◆ **Directions for this task**:
Examine the entries below, count the lines holding the string "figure", and respond with the number only.

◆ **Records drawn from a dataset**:
------------------------------------------------------------

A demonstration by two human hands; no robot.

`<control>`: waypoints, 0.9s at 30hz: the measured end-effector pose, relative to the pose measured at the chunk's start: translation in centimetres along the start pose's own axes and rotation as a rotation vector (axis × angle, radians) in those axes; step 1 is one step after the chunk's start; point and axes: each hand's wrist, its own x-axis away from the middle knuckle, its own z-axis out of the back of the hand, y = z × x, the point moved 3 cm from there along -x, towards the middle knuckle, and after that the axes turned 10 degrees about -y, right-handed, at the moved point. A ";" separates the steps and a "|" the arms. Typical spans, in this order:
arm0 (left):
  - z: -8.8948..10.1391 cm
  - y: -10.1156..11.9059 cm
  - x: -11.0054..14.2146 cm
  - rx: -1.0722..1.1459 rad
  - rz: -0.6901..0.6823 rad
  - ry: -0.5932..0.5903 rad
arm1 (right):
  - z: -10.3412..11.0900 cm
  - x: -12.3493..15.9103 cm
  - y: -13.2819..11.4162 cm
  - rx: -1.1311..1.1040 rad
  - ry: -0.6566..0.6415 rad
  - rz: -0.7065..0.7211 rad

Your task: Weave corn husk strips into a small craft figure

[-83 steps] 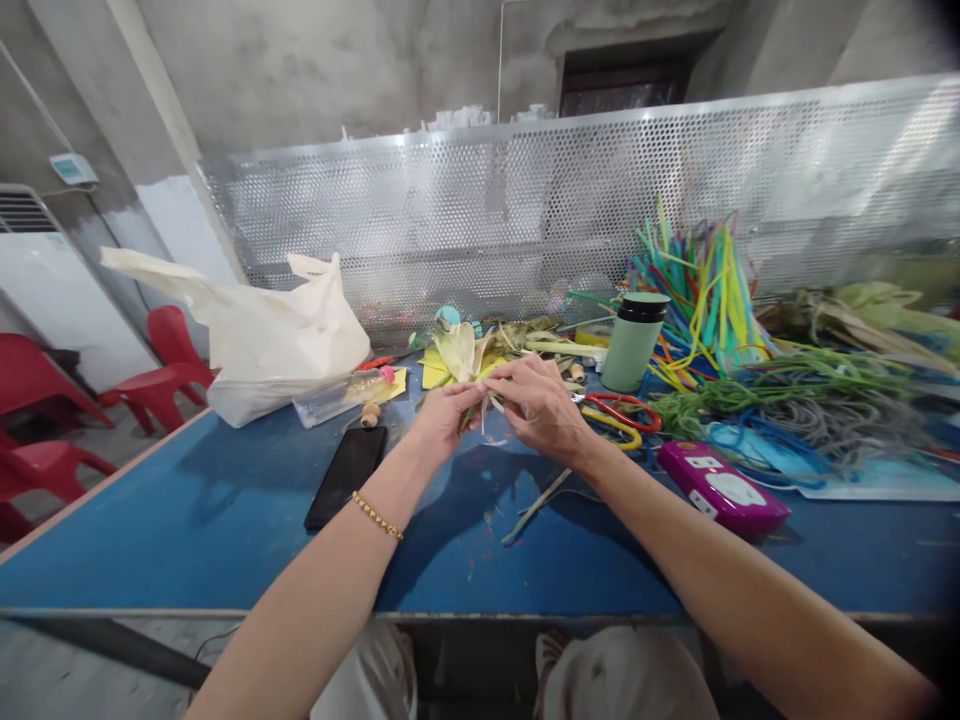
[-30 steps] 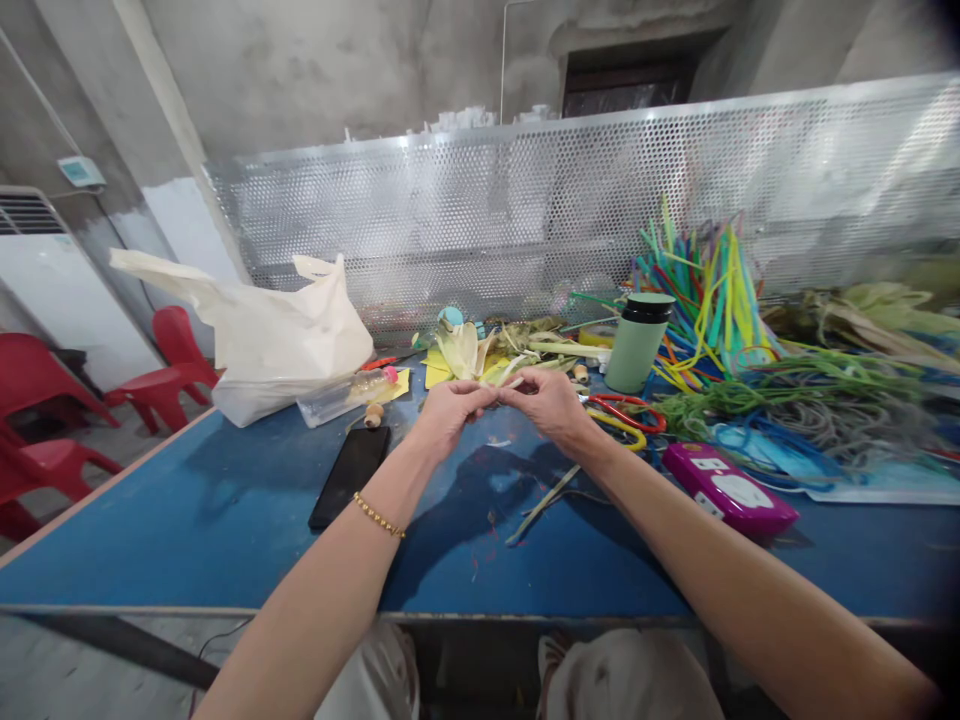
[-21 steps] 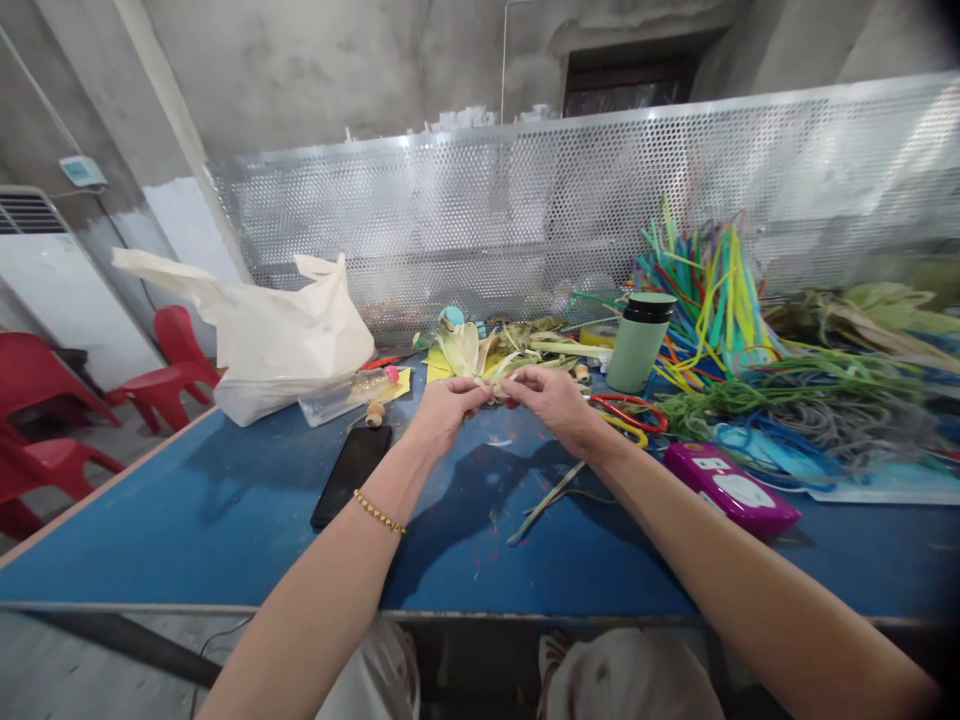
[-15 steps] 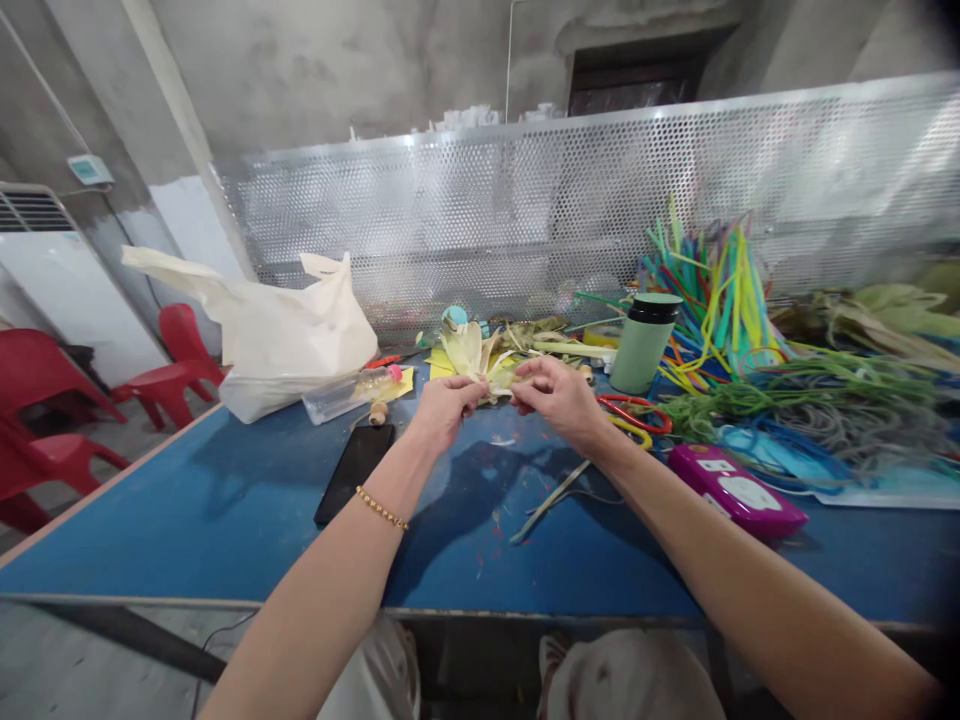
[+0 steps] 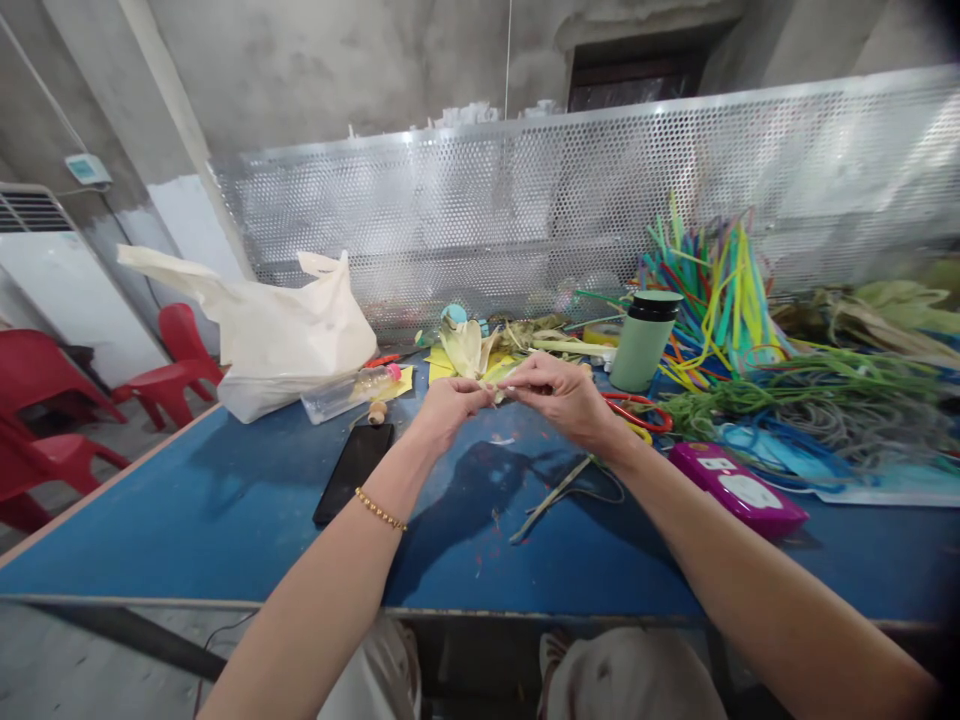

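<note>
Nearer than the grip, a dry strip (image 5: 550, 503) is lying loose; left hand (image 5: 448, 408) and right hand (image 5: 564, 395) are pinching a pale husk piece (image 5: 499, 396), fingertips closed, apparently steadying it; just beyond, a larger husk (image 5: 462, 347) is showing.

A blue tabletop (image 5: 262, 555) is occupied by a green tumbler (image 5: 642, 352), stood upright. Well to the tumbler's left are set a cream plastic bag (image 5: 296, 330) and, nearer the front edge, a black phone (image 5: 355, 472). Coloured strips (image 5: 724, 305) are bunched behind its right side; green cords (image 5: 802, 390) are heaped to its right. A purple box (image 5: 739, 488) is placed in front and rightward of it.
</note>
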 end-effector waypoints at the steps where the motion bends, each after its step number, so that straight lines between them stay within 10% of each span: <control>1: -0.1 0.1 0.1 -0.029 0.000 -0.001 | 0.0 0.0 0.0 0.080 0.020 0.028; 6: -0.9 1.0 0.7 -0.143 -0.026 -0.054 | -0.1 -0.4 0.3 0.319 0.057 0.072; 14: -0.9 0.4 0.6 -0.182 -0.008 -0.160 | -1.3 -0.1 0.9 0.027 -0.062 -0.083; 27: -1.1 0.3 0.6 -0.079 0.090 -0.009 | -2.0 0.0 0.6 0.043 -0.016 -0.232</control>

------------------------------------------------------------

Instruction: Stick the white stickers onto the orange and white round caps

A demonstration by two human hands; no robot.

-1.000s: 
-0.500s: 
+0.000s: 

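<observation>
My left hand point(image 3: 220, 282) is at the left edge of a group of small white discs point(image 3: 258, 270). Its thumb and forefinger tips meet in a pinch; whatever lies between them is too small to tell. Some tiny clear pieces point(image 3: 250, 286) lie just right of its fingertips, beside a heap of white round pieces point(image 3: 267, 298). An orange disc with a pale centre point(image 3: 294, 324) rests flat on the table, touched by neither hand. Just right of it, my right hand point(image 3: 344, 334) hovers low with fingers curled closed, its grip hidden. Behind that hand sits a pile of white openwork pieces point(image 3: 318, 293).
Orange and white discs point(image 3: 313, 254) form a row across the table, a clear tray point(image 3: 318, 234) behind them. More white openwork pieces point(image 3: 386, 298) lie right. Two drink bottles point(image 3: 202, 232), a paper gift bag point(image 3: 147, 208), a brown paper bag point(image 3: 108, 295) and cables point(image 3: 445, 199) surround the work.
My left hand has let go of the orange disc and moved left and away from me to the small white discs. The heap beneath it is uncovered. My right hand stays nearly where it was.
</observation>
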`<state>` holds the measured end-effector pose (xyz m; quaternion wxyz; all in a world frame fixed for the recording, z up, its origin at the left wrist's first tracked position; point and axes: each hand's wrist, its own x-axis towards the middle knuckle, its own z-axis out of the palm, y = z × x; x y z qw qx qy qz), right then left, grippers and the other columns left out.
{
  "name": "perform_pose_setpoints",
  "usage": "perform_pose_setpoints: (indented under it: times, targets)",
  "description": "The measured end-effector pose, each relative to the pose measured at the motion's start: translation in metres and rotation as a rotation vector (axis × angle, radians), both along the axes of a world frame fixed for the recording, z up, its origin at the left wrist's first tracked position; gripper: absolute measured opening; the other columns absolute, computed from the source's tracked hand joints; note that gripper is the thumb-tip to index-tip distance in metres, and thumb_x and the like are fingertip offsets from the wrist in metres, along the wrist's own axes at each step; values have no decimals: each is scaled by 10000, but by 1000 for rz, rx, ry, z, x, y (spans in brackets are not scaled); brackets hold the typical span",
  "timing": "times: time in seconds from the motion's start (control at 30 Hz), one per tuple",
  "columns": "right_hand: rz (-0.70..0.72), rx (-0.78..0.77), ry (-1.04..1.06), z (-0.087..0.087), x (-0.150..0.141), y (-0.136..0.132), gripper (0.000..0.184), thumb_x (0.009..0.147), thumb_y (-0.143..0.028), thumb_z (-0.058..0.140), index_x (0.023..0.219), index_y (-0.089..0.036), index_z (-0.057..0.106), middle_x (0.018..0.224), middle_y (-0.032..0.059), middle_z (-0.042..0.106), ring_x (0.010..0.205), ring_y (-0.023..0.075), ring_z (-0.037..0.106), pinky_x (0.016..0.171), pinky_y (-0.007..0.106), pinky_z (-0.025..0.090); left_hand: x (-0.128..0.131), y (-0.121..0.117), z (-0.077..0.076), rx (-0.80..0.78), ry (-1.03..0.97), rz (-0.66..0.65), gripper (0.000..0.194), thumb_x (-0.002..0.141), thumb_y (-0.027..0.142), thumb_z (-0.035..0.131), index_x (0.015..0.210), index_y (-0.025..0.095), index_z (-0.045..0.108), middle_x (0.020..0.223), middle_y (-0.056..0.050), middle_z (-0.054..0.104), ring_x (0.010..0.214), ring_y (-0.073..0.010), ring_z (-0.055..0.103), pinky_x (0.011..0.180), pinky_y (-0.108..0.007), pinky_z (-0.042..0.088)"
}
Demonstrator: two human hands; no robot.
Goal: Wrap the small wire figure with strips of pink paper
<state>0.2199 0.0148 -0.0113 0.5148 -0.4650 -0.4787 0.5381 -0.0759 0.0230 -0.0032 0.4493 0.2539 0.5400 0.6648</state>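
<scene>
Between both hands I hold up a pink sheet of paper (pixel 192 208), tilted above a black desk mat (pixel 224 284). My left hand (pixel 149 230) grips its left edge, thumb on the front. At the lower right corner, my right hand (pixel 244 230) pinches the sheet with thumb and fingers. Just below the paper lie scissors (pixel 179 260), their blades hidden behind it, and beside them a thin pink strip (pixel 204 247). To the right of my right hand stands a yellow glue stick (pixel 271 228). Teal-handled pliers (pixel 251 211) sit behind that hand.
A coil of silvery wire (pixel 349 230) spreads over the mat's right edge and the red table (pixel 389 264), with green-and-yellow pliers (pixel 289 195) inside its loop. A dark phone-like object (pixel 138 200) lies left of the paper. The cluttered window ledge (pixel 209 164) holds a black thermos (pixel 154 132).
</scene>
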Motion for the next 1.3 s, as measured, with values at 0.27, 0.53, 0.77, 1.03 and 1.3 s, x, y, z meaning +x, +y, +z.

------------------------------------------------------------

◆ **Output of the task**:
2